After this training, in 1960, he was appointed Bandmaster with the Royal Marines, where he served for three years as Director of Music to the Commander-in-Chief, Mediterranean, and also conducting the Malta Choral Society. He also served in the Far East. He was then Director of Music to the Commander-in-Chief, Portsmouth at the Naval Home Command. Then, with the rank of captain, he was appointed Director of Music at the Royal Marines School of Music in Deal, Kent, where he finished his 10-year commission. He conducted a section of the Royal Marines Band at Sadler's Wells Theatre during a first-act performance of H.M.S. Pinafore at the last night of the London Season of the D'Oyly Carte Opera Company in March 1970.

==D'Oyly Carte Opera Company==
In September 1970, Nash joined the D'Oyly Carte company as assistant musical director to James Walker, whom he succeeded as musical director in March 1971. Nash continued with the company until April 1979. He was in charge of the centenary season at the Savoy Theatre in 1975, where all the Gilbert and Sullivan operas from Trial by Jury to The Grand Duke were presented in chronological order. Nash was joined by guest conductors Isidore Godfrey (for H.M.S. Pinafore) and Sir Charles Mackerras (The Pirates of Penzance and The Mikado). He led two American tours by the company, including the one in 1976. In 1977, during Queen Elizabeth II's Jubilee Year, the company gave a Royal Command Performance at Windsor Castle, conducted by Nash.

==Later years==
Nash moved to North America in 1979, and in 1980 he became musical director of both the Nashua Symphony Orchestra in Nashua, New Hampshire, ending with the 2006–2007 season, and of the Cape Cod Symphony Orchestra in Massachusetts for 27 years until 2007, where he was then Music Director Laureate for life. He extended the orchestra's repertory to include Elgar (notably a 2002 performance of The Dream of Gerontius with the Royal Choral Society), Mahler and Shostakovich, among others, and is credited with transforming it from an amateur ensemble to a professional orchestra. He was also the founder and, until 1995, music director and conductor of Symphony by the Sea in Marblehead, Massachusetts; music director and conductor of the Cape Ann Symphony Orchestra from 1980 until 1986; and was a conductor at the Boston Conservatory of Music in 1985 and 1986. He lived in Cotuit, Massachusetts, which he had first visited while on tour with D'Oyly Carte. Nash married Lois Barry (born 1942) in Barnstable, Massachusetts, on 30 June 1991. He had two sons, Adrian Wesley (1953–1993) and Kelvin Howard Nash (born 1960), from his first marriage to Joyce Gladys (née Murdoch) in 1952.

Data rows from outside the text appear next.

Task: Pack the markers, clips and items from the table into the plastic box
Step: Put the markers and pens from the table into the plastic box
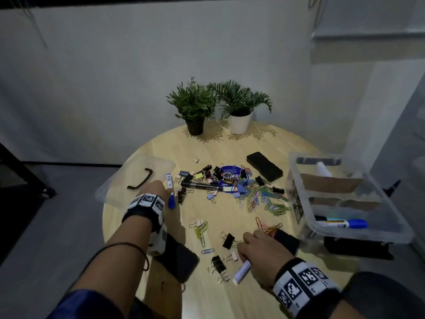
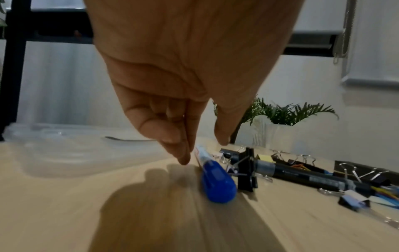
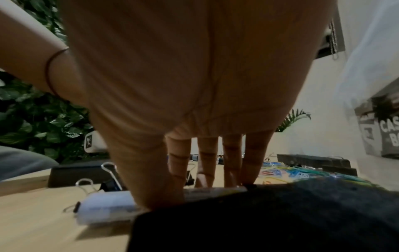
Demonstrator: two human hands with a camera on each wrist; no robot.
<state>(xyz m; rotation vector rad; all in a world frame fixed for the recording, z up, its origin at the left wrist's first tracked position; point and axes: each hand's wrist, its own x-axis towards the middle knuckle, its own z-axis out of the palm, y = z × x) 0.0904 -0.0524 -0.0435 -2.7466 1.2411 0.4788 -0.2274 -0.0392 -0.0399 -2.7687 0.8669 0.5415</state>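
Note:
A white marker with a blue cap (image 1: 170, 192) (image 2: 218, 185) lies on the round wooden table (image 1: 220, 293). My left hand (image 1: 161, 188) (image 2: 202, 150) hangs over its barrel, fingers (image 2: 183, 156) on one side and thumb on the other, apart from it. My right hand (image 1: 250, 252) (image 3: 190, 191) pinches a pale white marker (image 1: 241, 272) (image 3: 108, 207) that still lies on the table near the front. The clear plastic box (image 1: 358, 234) stands at the right with a blue-capped marker (image 1: 341, 223) inside. A pile of binder clips and coloured paper clips (image 1: 239, 187) and a black marker (image 1: 200, 185) fill the middle.
The box's clear lid (image 1: 135, 180) lies at the left. Two potted plants (image 1: 216, 107) stand at the back. A black eraser (image 1: 264, 166) lies behind the pile, another dark block (image 1: 286, 239) (image 3: 259, 221) beside my right hand, a black phone-like slab (image 1: 179, 261) under my left forearm.

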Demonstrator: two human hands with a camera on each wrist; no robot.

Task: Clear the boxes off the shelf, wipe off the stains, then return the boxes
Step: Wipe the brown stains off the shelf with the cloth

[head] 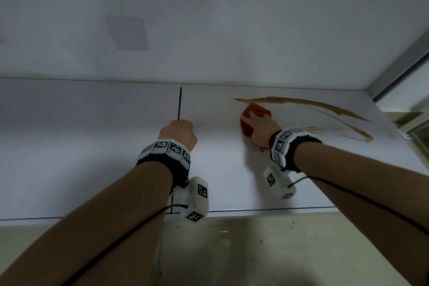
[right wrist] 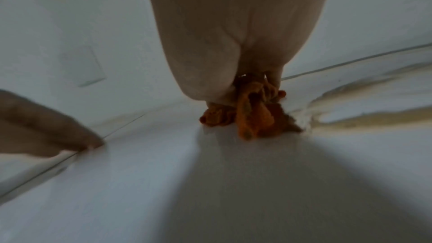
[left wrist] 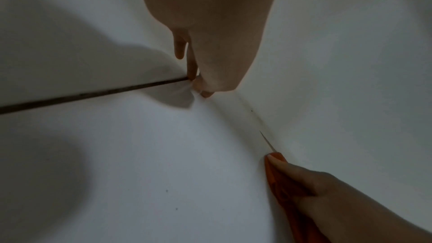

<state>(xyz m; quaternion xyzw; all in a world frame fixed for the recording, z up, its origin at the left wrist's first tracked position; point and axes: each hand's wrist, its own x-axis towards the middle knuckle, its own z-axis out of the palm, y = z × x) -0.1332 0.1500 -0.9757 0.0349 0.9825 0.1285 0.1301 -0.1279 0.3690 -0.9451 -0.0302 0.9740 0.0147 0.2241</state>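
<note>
Both hands are up on the white shelf [head: 92,146], well apart from each other. Right hand [head: 260,126] has its fingers spread over an orange cloth [head: 253,111] and is pressing it flat onto the shelf surface; in the right wrist view the cloth [right wrist: 252,117] is bunched up under the palm and fingers, so it's gripped as well as pressed. Left hand [head: 178,132] sits at the near end of a dark seam [head: 180,102] that runs between two shelf panels. From the head view it looks like a loose fist, but the left wrist view shows the fingers [left wrist: 180,47] pointing down with the tips touching the surface right at the seam [left wrist: 93,95], and it's not holding anything, more like bracing. The stains [head: 313,105] are long brownish streaks on the right part of the shelf: one arc starts just beyond the cloth and sweeps off to the right, with thinner streaks closer in, near the right wrist. In the right wrist view the smears [right wrist: 362,117] sit right against the cloth's right edge. No boxes in any view. Both wrists have bands with black and white marker squares [head: 167,146] and a small white camera unit [head: 196,199] hanging underneath. Plain white wall [head: 209,18] behind the shelf.
</note>
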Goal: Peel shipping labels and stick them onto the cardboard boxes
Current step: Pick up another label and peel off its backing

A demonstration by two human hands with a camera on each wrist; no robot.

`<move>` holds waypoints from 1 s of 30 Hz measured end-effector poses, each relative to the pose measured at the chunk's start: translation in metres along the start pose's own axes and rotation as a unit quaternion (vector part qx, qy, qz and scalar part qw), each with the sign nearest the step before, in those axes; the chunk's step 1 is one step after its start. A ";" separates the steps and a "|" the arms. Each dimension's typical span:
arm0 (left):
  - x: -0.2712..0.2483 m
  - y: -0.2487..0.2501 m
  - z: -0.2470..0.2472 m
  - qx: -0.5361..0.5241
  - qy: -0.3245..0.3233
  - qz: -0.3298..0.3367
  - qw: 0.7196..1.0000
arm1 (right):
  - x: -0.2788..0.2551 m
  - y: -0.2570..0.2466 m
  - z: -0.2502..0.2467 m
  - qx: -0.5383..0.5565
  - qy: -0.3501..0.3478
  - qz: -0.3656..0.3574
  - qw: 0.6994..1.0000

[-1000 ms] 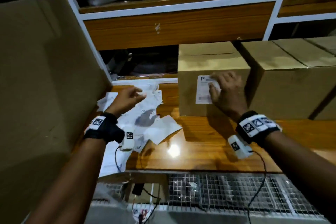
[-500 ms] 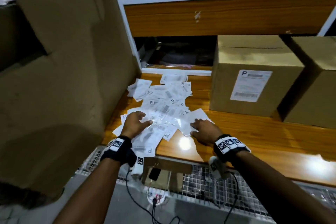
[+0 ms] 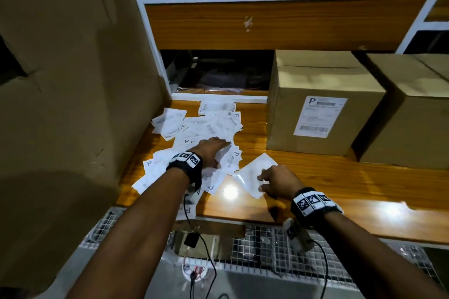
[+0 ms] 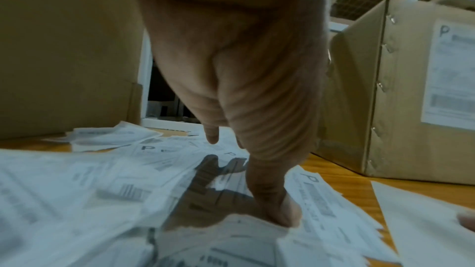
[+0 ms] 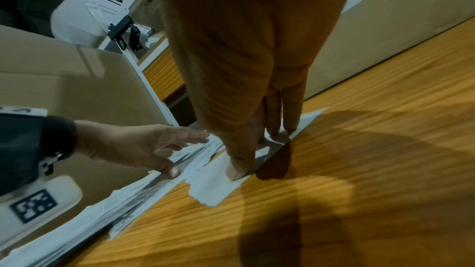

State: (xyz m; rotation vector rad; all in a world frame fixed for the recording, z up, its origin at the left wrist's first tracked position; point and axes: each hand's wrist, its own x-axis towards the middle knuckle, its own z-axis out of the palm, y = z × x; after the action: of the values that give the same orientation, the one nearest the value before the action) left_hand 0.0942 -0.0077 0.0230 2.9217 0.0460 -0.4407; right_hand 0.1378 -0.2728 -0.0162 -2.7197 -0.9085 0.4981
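while left hand splays on labels, right hand presses blank sheet

Label print too blurred to read; rightmost box cut off by edge.

**Dim scene, glare on the wood**

Light falls from overhead, leaving bright glare spots on the glossy desk just beside the right hand. Hard hand shadows stretch across the wood in the right wrist view. Wrist pictures are soft, motion-blurred, and bent at their edges.
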 end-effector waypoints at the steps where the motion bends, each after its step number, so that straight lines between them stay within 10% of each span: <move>1: 0.004 0.001 -0.001 0.006 -0.014 0.003 1.000 | 0.000 0.002 -0.001 0.008 0.000 0.002 1.000; 6: 0.017 0.005 -0.007 0.029 -0.031 0.010 0.999 | 0.001 0.003 -0.003 0.014 0.015 0.008 1.000; 15: 0.021 -0.003 -0.016 -0.065 0.130 -0.011 0.989 | -0.002 0.000 -0.008 0.012 0.020 0.015 1.000; 30: -0.003 -0.022 -0.050 -0.274 0.318 -0.015 0.907 | 0.000 -0.011 -0.018 -0.012 -0.009 0.022 1.000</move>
State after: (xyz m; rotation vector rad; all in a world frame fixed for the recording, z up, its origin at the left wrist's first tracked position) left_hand 0.1045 0.0239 0.0673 2.3725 0.2582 0.4694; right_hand 0.1391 -0.2666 0.0040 -2.7653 -0.8672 0.5250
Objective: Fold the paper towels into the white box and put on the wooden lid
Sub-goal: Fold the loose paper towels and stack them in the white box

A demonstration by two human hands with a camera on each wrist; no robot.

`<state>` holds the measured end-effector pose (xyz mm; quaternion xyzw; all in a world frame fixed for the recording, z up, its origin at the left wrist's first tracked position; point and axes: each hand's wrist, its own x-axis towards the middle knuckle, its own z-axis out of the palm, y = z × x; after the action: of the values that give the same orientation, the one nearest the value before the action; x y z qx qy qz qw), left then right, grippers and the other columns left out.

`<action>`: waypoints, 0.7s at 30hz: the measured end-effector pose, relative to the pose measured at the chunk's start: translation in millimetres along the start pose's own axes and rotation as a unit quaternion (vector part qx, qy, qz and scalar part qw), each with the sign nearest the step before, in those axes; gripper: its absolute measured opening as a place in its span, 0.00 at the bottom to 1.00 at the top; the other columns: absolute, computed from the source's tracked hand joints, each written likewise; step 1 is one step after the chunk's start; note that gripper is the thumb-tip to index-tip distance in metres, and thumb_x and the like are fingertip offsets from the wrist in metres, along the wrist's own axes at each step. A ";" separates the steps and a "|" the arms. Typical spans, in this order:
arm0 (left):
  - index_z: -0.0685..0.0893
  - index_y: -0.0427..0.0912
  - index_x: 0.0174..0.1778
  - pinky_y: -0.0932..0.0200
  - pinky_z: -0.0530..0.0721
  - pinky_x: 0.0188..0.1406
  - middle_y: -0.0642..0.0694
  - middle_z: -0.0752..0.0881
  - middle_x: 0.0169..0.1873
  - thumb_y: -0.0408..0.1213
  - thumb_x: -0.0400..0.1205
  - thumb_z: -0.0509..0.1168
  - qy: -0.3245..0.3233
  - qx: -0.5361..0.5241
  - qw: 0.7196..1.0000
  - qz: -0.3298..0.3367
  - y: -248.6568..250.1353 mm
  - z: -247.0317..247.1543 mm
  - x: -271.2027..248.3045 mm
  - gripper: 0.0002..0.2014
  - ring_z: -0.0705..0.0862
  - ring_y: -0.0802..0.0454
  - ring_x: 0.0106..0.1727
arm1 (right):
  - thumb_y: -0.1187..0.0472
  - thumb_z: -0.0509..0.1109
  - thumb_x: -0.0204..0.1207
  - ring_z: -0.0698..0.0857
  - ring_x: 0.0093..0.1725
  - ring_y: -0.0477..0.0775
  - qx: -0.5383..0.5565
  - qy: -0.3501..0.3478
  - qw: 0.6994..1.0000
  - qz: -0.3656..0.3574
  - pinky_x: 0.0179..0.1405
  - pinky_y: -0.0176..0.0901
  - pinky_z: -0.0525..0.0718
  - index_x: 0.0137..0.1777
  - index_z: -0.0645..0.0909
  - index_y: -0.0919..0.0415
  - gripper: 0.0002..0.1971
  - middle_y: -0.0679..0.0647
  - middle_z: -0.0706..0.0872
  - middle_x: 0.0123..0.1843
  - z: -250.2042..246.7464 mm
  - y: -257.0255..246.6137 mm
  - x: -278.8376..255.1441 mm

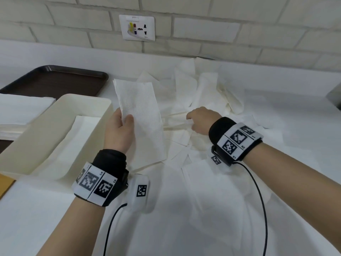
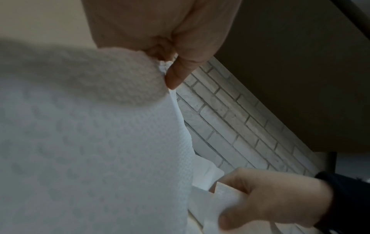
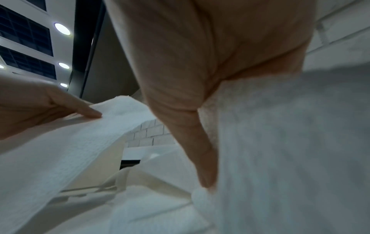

The Telegraph called Nash "a charismatic and engaging figure." He died in 2016 at the age of 82 at the McCarthy Care Center in East Sandwich, Massachusetts.

==Recordings==
With D'Oyly Carte, Nash conducted a filmed performance of H.M.S. Pinafore in 1973 and Decca recordings of The Mikado (1973), Iolanthe (1974), Trial by Jury (1975), Utopia, Limited (1976), The Grand Duke (1976), The Gondoliers (1977), Cox and Box, the world premiere professional recording of The Zoo (1978), and The Yeomen of the Guard (1979). The Royal Philharmonic Orchestra was engaged for all these recordings, and Nash and the company took the opportunity to record some of Sullivan's non-Savoy music as fillers in these recordings, for example: the Macbeth Overture and two excerpts from the Henry VIII music with Trial by Jury, a cut version of the Marmion Overture with The Gondoliers, the "Imperial March" (instead of the Utopia, Limited overture) and the Ballet Suite No 1 from Victoria and Merrie England with Yeomen.